One of the ideas rattling around in my head before the election madness took over had to do with routines and the impact of disruption to these orienting, centering, reliable constructs that make up most of our lives.  As a parent, I know I bemoan any disruption in my children’s routine, be it a snow day, a holiday break, summer vacation, even the weekend.  We all know that children usually thrive on routine, when they are fully aware of plans and timings and expectations and what comes next.

I suspect many adults also function better on routines, but for some reason we aren’t allowed to openly admit that.  As adults we are somehow expected to better withstand the changes in routine, to be able to adjust the sails and keep the boat from capsizing.  Even if it’s a tricky maneuver, we must try to make it look easy and effortless, even in the face of gale-force winds.

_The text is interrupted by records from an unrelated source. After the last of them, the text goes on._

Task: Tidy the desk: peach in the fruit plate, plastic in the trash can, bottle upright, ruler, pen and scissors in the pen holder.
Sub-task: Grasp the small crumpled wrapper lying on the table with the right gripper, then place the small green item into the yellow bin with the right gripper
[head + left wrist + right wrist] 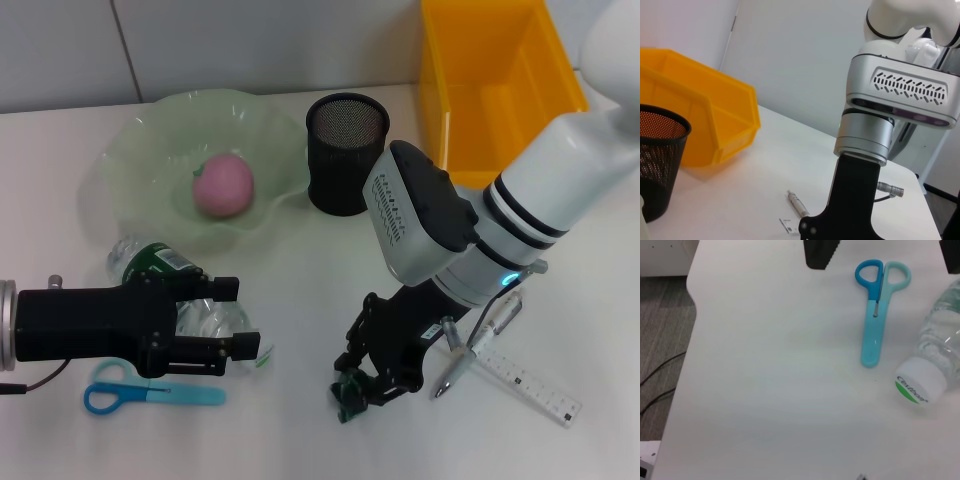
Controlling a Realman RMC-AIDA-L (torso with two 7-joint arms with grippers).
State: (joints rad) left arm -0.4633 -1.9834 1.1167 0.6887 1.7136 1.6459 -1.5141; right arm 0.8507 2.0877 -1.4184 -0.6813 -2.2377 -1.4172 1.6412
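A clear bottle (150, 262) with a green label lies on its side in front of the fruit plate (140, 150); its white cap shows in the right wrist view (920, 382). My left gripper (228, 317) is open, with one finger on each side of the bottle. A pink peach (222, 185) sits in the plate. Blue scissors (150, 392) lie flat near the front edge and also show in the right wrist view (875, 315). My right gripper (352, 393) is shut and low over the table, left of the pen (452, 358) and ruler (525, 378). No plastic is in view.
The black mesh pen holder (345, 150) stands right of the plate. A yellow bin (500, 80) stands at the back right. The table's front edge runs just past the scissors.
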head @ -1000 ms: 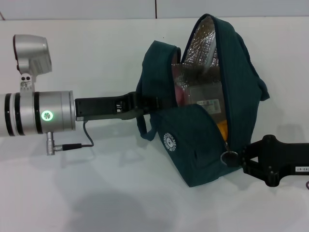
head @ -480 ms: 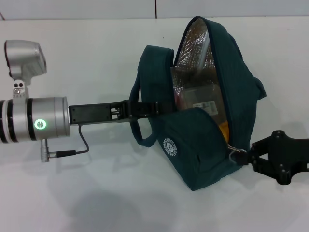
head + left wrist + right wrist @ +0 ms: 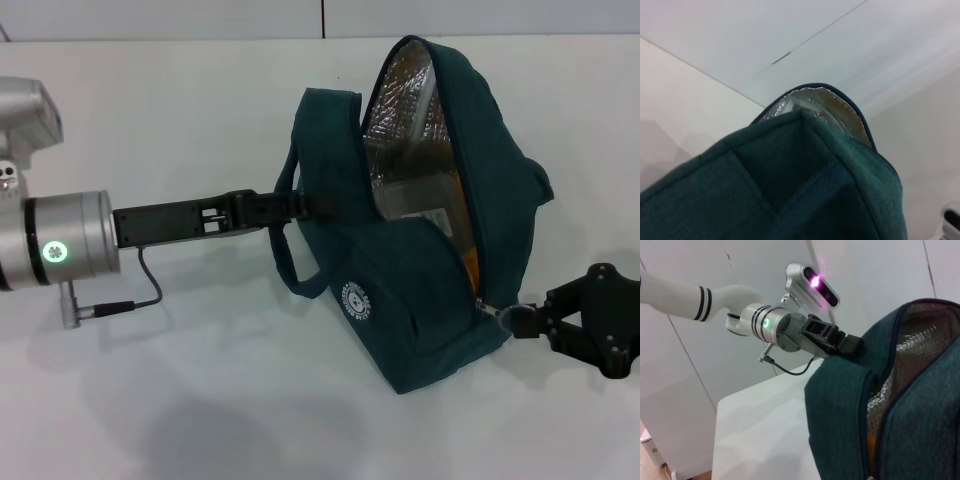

I’m likewise certain that the recent election results are unsettling to so many precisely because we are entering unchartered waters, and have no idea of where we are going, or how we will get there or what the ultimate outcome will be.  The routine of life as we know it has been completely disrupted and we may never settle into a new, predictable routine again.  Responding to rapid changes may become the new norm.

For me, the theme of therapy this year has been disruption in routine.  It started back in April when my therapist took a much-needed sabbatical abroad.  I didn’t begrudge her (too much) this time away, but I did anxiously count down the 25 days she was gone.  Then we ran into a 21 day stretch at the end of June when I was away and another 20 day stretch at the end of the summer when our vacations misaligned.